WASHINGTON (Reuters) - Emails released by the Oklahoma attorney general's office show a cozy relationship between energy companies and Scott Pruitt, who was the state's top prosecutor before being sworn in last week as the new chief U.S. environmental regulator, a media watchdog group said on Wednesday.
The Center for Media and Democracy has sought the release of emails between energy companies and Pruitt for the past two years, saying they show energy companies drafted language that Pruitt's attorney general office then used in suing the U.S. Environmental Protection Agency, the office he now heads, over regulations on energy operations.
The center had sued Pruitt on Feb. 7, ahead of the Senate vote to confirm his nomination by President Donald Trump, to release the records detailing his communications with energy companies.
The attorney general's office released more than 7,500 pages of emails late on Tuesday, holding back an unknown number of documents it called exempted or privileged. Oklahoma Judge Aletia Timmons is reviewing those documents, but there is no set time for when or if they would be released.
Among the documents released were communications between Devon Energy and Pruitt's office that suggest the company gave the Oklahoma officials language on limits on methane emissions at oil and gas operations. Pruitt's office then used this language in suing the EPA over the regulations, the documents suggest. (http://bit.ly/2lFEymC)
The EPA and Devon did not immediately respond to requests for comment.
Nick Surgey, a research director at the Center for Media and Democracy, called the document release a "major breakthrough" that revealed a close and friendly relationship between Pruitt's office and the oil and gas industry, with frequent meetings, calls, and dinners.

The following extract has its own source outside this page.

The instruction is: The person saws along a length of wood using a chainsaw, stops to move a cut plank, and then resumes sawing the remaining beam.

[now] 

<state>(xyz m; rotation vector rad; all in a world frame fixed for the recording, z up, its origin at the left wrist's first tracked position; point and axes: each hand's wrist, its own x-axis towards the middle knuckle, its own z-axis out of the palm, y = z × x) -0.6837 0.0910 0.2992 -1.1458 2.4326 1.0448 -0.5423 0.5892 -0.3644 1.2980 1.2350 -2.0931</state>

The center said before the release of the emails that Pruitt's office had violated Oklahoma's Open Records Act by delaying their issuance.
Critics of Pruitt's nomination to head the EPA were concerned over his record on the environment - he sued the agency more than a dozen times on behalf of his oil-producing state and has doubted the science of climate change - and Democrats in the Senate held an all night debate last week trying to stop his confirmation vote until the emails were released. He was confirmed on Friday with two Democrats from energy-producing states voting for him.
A spokesman at the Oklahoma attorney general's office would not say how many documents were sent to the judge for review or how it decided which ones to fully release. The office went "above and beyond" what is required under the Open Records Act by producing records that would typically be considered ones outside the law's scope, the office said in a release.